Gross motor dysfunction

  • Physical therapy is recommended to maximize mobility.
  • Consider use of durable medical equipment as needed (e.g., wheelchairs, walkers, bath chairs, orthotics, adaptive strollers).

Fine motor dysfunction. Occupational therapy is recommended for difficulty with fine motor skills that affect adaptive function such as feeding, grooming, dressing, and writing.

Oral motor dysfunction. Assuming that the individual is safe to eat by mouth, feeding therapy, typically from an occupational or speech therapist, is recommended for affected individuals who have difficulty feeding as a result of poor oral motor control.

Communication issues. Consider evaluation for alternative means of communication (e.g., augmentative and alternative communication [AAC]) for individuals who have expressive language difficulties.
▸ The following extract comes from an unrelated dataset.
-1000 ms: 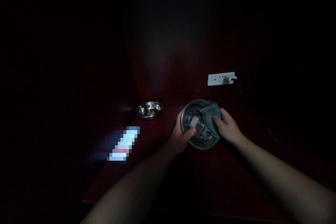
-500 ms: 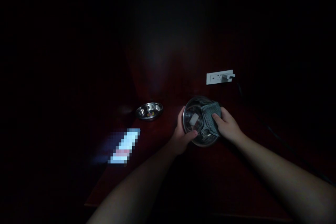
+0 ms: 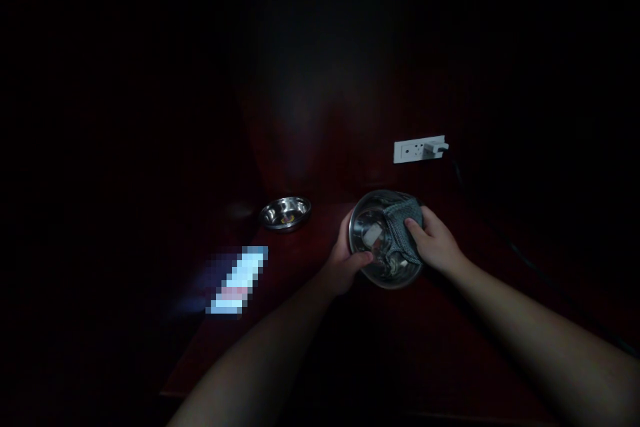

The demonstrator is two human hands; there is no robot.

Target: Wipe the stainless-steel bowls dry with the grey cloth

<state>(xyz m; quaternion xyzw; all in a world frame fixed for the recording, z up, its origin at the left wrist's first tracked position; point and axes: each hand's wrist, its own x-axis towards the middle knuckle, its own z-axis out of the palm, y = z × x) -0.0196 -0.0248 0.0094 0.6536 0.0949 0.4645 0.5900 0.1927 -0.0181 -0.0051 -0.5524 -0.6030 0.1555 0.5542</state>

Social/Behavioral Concerns

Children may qualify for and benefit from interventions such as applied behavior analysis (ABA). ABA therapy is targeted to the individual child's behavioral, social, and adaptive strengths and weaknesses and is typically performed one on one with a board-certified behavior analyst.

Consultation with a developmental pediatrician may be helpful in guiding parents through appropriate behavior management strategies or providing prescription medications (e.g., medication used to treat ADHD) when necessary.


Surveillance includes regular monitoring of the following:

  • Weight and height using age-appropriate and sex-matched growth charts in children
  • Nutritional status to evaluate dietary requirements
  • Swallowing to evaluate risk for aspiration
  • Speech and language regarding needs for augmentative communication
  • Adaptive functioning (ability to perform activities of daily living)
  • Potential orthopedic complications (e.g., hip dislocation and kyphoscoliosis with hip and spine x-rays every 6 to 12 months)
  • Hearing
  • Strabismus and refractive errors
  • Skin examination for changes requiring appropriate management
  • Psychiatric status

Evaluation of Relatives at Risk

See Genetic Counseling for issues related to testing of at-risk relatives for genetic counseling purposes.

Pregnancy Management

Before conception, counseling on the potential effects of antidystonic medications on the pregnancy and developing fetus should be discussed and an appropriate plan on managing medications during pregnancy should be established. Pregnant women with DYT-KMT2B should also be advised about the induction of dystonic side effects of antiemetics [Nageshwaran et al 2011].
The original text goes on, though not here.